LOFAR imaging observations were made using 24-core Low Band Antenna stations with tied-array beam forming25,34,35,36,37, an observing mode that provides images with sub-second time resolution and unprecedented frequency resolution in order to resolve the individual striae in the Type IIIb burst. The array of 127 tied-array beams cover the sky out to \(\sim 2{R_ \odot }\) with a mosaic beam spacing of  ~ 0.1 degrees. We note that tied-array mosaic imaging is different from the traditional method of producing images from interferometric visibilities. The LOFAR core size of \(D \simeq 3.5\) km provides an angular resolution \(\lambda /D \simeq 9\) arcmin at 32 MHz (wavelength λ = 9.4 m) and the dirty beam FWHM area A LOFAR was \( \simeq 110\) arcmin2 at the time of the observation. The flux was calibrated against the Crab nebula both before and after the burst observations; in addition, the Sun-integrated flux was compared with URAN-2 data, which showed agreement within a factor of  ~ 2. The temporal modulation of the URAN-2 flux also demonstrated excellent agreement with the observed fine frequency structures, excluding instrumental effects.

The imaging of the radio emission was performed with time resolution \( \simeq \)50 ms, during which radio waves propagate a distance of only  ~ 1.5 × 109 cm \( \simeq 0.3\) arcmin, allowing us to accurately track variations in both the location and the areal extent of the source on sub-second timescales.

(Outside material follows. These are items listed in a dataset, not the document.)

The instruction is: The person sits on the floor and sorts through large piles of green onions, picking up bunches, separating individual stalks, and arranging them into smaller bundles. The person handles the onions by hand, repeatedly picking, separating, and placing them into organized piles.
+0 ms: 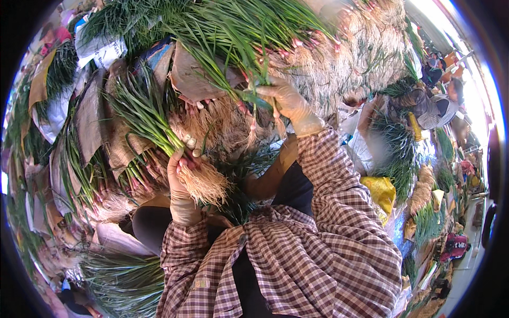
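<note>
My left hand point(181, 183), in a pale glove, is closed around a bunch of spring onions point(159, 129). The green leaves point up and to the left, and the pale roots point(204, 181) fan out to the lower right. White bulb ends show beside the grip. My right hand point(284, 99), also gloved, grips a few loose spring onions point(248, 85). Their reddish bulbs and roots dangle below the fingers. Just beyond it lies a large heap of spring onions point(254, 28), its pale root mass point(330, 75) spreading to the right.
Brown cloth pieces point(206, 75) partly cover bundles on the left. Cut leaves point(123, 278) lie at lower left. A yellow plastic bag point(379, 194) sits by my right elbow. Another person point(433, 109) in a hat is at the right, among more bundles point(393, 147).
</note>
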A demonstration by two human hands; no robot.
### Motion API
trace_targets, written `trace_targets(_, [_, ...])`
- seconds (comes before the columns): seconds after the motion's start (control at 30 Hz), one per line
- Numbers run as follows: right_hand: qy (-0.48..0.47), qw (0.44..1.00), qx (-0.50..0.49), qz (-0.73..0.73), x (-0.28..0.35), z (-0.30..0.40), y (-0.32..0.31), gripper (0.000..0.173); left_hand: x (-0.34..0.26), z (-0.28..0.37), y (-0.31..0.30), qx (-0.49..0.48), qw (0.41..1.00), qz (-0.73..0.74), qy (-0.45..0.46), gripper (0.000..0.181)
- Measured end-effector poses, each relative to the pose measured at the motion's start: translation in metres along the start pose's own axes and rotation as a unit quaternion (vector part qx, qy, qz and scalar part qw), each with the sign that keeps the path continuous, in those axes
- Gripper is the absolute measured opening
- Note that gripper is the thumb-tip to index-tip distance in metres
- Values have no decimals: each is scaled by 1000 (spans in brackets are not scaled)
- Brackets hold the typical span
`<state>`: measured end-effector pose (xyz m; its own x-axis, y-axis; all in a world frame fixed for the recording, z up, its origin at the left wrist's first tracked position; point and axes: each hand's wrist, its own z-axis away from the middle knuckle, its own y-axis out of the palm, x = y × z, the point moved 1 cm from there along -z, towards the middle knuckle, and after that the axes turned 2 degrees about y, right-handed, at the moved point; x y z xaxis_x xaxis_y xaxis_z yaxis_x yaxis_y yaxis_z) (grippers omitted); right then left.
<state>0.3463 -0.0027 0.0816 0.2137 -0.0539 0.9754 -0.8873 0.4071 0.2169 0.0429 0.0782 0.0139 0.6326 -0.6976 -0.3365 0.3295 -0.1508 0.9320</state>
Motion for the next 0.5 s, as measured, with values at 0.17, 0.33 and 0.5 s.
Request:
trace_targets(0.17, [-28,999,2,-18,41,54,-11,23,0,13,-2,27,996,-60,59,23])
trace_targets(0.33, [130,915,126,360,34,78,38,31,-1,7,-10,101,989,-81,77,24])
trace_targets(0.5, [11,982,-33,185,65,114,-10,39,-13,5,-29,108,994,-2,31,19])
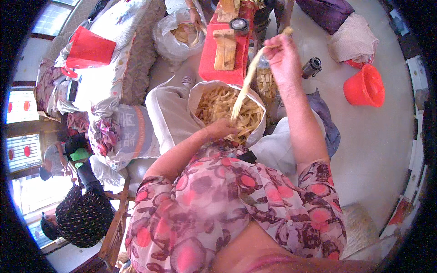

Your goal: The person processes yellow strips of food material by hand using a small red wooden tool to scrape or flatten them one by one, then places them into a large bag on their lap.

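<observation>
A long, pale yellow fibrous strip (251, 73) stretches slantwise between my two hands. My right hand (281, 56), raised at the upper right, pinches its upper part, and a short end sticks out past the fingers. My left hand (222, 129) grips the strip's lower end, low over the near side of a white sack (261, 119). This sack stands open between my knees, full of loose, curled tan strips (218, 99). What the strips are made of, I cannot tell.
Beyond the sack is a red-covered bench (208, 65) bearing a wooden block (225, 51) and a round, dark-rimmed object (239, 24). Another person's hand (194, 15) reaches to a plastic bag (164, 37). A black flask (311, 67) and red bucket (363, 85) stand right.
</observation>
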### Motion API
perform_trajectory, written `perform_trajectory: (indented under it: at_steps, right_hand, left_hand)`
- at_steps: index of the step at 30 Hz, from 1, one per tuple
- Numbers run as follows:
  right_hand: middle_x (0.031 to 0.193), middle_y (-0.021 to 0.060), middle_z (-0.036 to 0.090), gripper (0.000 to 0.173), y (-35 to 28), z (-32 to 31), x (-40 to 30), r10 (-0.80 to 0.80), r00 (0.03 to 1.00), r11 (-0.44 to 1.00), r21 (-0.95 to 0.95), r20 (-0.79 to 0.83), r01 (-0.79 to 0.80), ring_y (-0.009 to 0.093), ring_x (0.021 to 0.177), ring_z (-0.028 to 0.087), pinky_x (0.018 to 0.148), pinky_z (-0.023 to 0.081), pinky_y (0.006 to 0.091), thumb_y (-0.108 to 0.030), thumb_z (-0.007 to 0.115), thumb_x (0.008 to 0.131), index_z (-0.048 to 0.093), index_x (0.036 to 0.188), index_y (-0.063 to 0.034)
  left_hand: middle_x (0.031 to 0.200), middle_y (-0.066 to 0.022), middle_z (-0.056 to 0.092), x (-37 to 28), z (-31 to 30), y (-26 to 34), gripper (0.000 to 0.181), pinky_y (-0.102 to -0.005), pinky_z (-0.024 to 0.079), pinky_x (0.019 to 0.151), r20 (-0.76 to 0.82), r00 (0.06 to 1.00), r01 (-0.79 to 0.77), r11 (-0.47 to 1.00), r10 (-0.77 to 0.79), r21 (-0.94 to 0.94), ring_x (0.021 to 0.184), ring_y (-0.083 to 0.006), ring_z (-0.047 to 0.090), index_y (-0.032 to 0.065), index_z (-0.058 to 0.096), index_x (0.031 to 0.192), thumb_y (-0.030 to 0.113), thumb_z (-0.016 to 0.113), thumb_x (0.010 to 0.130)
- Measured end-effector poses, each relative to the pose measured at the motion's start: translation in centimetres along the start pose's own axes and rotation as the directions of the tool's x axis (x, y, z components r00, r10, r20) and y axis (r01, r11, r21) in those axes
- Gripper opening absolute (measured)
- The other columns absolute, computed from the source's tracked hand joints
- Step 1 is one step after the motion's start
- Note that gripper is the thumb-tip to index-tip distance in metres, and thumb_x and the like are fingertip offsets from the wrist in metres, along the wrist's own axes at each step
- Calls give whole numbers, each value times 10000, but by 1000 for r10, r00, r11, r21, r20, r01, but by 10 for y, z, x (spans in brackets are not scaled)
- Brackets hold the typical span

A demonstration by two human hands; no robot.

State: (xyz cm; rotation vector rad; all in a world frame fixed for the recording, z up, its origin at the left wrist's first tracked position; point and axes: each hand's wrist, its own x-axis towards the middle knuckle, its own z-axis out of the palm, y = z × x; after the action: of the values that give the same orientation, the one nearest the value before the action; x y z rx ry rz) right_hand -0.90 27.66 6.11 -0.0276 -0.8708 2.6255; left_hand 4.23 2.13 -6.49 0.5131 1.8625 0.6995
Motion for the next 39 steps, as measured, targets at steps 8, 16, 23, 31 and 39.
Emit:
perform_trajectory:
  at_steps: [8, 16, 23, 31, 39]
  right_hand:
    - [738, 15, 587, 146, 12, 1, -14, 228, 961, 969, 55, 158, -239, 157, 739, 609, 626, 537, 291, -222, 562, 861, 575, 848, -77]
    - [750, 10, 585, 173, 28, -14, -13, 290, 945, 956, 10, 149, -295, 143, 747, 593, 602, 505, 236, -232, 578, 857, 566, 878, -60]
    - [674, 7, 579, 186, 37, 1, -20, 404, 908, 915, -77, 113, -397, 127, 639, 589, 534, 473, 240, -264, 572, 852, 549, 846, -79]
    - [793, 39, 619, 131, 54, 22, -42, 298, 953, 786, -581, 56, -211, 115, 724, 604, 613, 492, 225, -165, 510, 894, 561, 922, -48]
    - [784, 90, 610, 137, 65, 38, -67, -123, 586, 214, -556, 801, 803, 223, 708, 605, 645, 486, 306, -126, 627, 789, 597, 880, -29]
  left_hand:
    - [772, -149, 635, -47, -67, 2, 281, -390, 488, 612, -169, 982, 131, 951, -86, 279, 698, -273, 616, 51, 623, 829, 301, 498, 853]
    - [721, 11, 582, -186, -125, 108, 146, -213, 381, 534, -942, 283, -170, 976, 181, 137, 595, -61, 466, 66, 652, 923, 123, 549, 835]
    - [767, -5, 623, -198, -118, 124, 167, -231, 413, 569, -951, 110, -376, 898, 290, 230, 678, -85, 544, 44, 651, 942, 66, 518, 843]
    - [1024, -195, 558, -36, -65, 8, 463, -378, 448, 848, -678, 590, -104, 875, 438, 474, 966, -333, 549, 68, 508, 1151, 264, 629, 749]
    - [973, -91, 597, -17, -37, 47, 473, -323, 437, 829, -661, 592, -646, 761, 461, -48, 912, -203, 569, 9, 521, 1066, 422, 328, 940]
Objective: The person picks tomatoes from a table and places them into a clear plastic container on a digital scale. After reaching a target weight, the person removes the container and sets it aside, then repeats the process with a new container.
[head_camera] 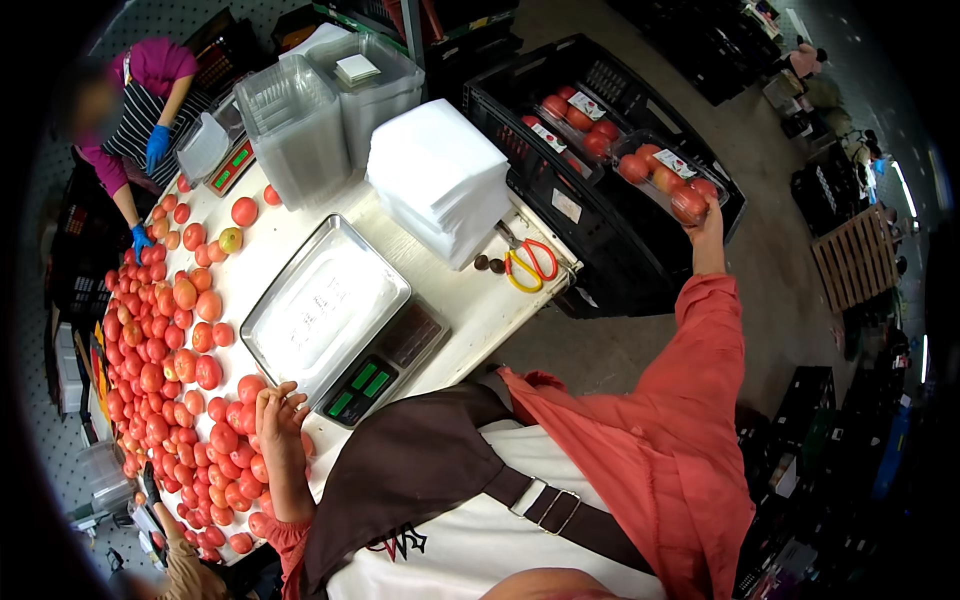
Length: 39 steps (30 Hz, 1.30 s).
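My right hand [706, 234] reaches over the black plastic crate [600, 217] and grips the near end of a clear plastic punnet of tomatoes [664, 177] that bears a label. More labelled punnets [579, 120] lie beside it in the crate. My left hand [280, 411] is raised with bent, parted fingers and holds nothing. It is above the edge of a large spread of loose tomatoes [161, 360], close to a corner of the weighing scale. The steel pan [322, 307] of that scale has no tomatoes on it, and its display [364, 388] glows green.
A stack of white sheets [439, 176], scissors with red and yellow handles [531, 264] and nested clear trays [292, 135] stand on the white table [465, 307]. Across it, a blue-gloved co-worker [154, 97] touches tomatoes near a second scale [231, 169]. Another person's sleeve [187, 570] shows lower left.
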Motion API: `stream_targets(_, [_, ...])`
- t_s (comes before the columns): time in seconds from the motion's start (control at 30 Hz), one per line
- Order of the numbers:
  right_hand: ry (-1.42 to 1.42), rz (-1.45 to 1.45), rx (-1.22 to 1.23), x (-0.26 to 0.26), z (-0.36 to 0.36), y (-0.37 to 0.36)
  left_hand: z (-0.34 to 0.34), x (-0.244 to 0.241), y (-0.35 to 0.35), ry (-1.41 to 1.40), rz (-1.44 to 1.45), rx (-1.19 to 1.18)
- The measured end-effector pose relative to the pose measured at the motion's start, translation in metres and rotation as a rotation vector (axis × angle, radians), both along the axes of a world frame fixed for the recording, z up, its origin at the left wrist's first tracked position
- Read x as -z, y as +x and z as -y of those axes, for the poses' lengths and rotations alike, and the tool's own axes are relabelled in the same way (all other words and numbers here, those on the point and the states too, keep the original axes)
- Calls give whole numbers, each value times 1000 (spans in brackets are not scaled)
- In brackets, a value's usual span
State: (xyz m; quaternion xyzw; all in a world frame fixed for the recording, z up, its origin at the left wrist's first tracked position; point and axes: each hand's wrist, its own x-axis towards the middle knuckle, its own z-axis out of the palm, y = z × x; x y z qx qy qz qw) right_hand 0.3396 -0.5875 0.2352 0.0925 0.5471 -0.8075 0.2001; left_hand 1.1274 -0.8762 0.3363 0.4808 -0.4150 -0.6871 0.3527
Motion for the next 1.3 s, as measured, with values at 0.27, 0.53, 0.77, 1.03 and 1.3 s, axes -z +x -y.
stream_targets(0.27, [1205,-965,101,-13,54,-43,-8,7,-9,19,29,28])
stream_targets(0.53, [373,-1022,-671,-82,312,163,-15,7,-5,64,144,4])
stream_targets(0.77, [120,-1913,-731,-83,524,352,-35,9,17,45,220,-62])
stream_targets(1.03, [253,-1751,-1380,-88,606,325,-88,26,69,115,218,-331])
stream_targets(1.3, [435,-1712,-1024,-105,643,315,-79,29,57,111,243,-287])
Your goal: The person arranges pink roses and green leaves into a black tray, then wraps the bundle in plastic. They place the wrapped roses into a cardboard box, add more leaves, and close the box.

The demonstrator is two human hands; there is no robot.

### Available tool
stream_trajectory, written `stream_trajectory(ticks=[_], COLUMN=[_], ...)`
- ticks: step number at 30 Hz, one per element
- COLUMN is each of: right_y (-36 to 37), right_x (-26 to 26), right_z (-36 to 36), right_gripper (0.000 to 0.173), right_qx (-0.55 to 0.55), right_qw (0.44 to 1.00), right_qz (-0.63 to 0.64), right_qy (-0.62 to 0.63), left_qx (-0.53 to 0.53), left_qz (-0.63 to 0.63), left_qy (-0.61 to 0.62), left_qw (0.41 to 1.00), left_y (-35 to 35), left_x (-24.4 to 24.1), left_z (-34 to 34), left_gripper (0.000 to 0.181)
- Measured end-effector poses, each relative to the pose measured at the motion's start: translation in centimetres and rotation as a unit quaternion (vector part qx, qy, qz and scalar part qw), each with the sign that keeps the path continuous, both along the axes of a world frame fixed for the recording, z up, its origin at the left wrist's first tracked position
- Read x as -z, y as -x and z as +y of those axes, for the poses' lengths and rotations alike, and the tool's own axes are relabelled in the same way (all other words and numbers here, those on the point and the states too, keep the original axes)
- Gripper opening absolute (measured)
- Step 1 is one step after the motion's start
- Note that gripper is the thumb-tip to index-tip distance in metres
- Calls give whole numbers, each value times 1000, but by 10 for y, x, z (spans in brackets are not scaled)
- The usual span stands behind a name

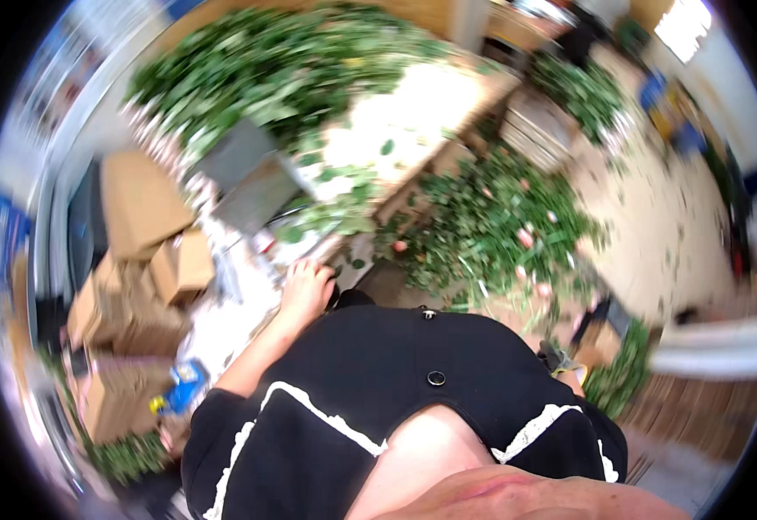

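Observation:
My left hand rests at the near edge of the worktable, its fingers slightly apart with nothing visible in them. Just beyond it are loose leaves and a dark, angled stand or box. A large heap of leafy cut stems lies across the far part of the table. My right hand is low at my right side, apparently in a grey glove with a yellow edge. My body hides most of it, so whether it holds anything is unclear.
Discarded greenery with pink flower heads covers the floor right of the table. Brown cardboard pieces stack at left, near a blue and yellow object. A wooden crate stands beyond, beside another leafy bunch. Motion blurs the view.

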State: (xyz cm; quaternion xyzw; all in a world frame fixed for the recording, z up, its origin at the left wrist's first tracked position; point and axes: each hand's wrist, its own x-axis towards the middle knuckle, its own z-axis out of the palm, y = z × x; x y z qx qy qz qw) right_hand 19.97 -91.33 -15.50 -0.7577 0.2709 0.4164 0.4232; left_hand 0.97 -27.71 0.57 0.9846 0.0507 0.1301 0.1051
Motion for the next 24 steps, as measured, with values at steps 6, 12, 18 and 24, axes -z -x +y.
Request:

For each 12 kHz-wide frequency channel we fitted an elliptical Gaussian to the LOFAR images. The ellipse centroid position (which is determined to an accuracy significantly better than the angular resolution of a single beam measurement38) and the FWHM area of each source were estimated for all frequency channels during the radio burst (Fig. 2). Figure 3 shows the size and centroid positions (with uncertainties) of both fundamental (F) and harmonic (H) images for a typical stria near 32 MHz; the FWHM areas are A F ~ 400 arcmin2 for the fundamental and A H ~ 600 arcmin2 for the harmonic. The accuracy of determining the source position and area is variable, depending on the emission flux (Methods section), and near the burst peak they can be as high as  ± 0.1 arcmin for the position and  ± 5 arcmin2 for the area (see Fig. 4). The areas and area uncertainties are well above the LOFAR resolution limit and hence the radio sources are reliably resolved (Methods section). The radio source sizes corrected for the LOFAR beam, \({A^{\{ {\rm{F}},{\rm{H}}\} }} - {A_{{\rm{LOFAR}}}}\), are both four orders of magnitude larger than the emission region size \(\Omega \sim {10^{ - 2}}\) arcmin2 as determined above from considerations of the fine frequency width of individual burst striae.

Fig. 2
figure 2

Radio images of the fine structure components of the burst. Superimposed images of the Extreme Ultra-Violet (EUV) and radio emission at the selected 32.5 MHz frequency (Fig. 1). Green: Observations from the Solar Dynamics Observatory/Atmospheric Imaging Assembly43 171 Å at 2015 April 16 11:57 UT; Red: radio fundamental plasma frequency (F) component at 11:56:57.5 UT; Blue: second-harmonic (H) radio component at 11:57:01 UT. The centroid positions of the F- and H-components are marked with white and black crosses, respectively. The full width at half-maximum (FWHM) ellipses are made using two-dimensional Gaussian fits to the data. The white dots show the phased array beam locations and the oval shows the half-maximum synthesized LOw Frequency ARray (LOFAR) beam. See also Supplementary Movie 1

Fig. 3
figure 3

Centroid locations of the fundamental (F; red) and harmonic (H; blue) sources for 32.5 MHz as a function of time, determined using a two-dimensional Gaussian fit to each observed source. Darker colors correspond to later times, as shown in the color scale in the insert. Straight-line fits to the positions of each centroid are shown by the arrows. The time elapsed is measured as time after the flux peak; 11:56:57.6 UT for fundamental and 11:57:01 UT for harmonic (Fig. 4). The full solar disk shows clearly that the F source is displaced radially outwards. The error bars represent one standard deviation of uncertainty. The uncertainties of the source position were determined by the 2D Gaussian fit (see Methods)

Fig. 4
figure 4

Time variations of flux, radial distance from the solar disk center, and areal extent, for the selected stria in the 32.5 MHz frequency channel. a time histories of the F and H-components of the radio flux density in solar flux units (sfu) b Radial distances of the F and H sources versus time; c Areas of the F- and H-source areas versus time. Linear fits (red and blue lines, for the F and H sources, respectively) to the radial positions \(r = {r_0} + (dr/dt)(t - {t_0})\) and areas \(A = {A_0} + (dA/dt)(t - {t_0})\) were applied in the time ranges shown by the dark and light gray patches, respectively. The error bars represent one standard deviation of uncertainty. The uncertainties of the source size and position were determined by the 2D Gaussian fit (Methods section)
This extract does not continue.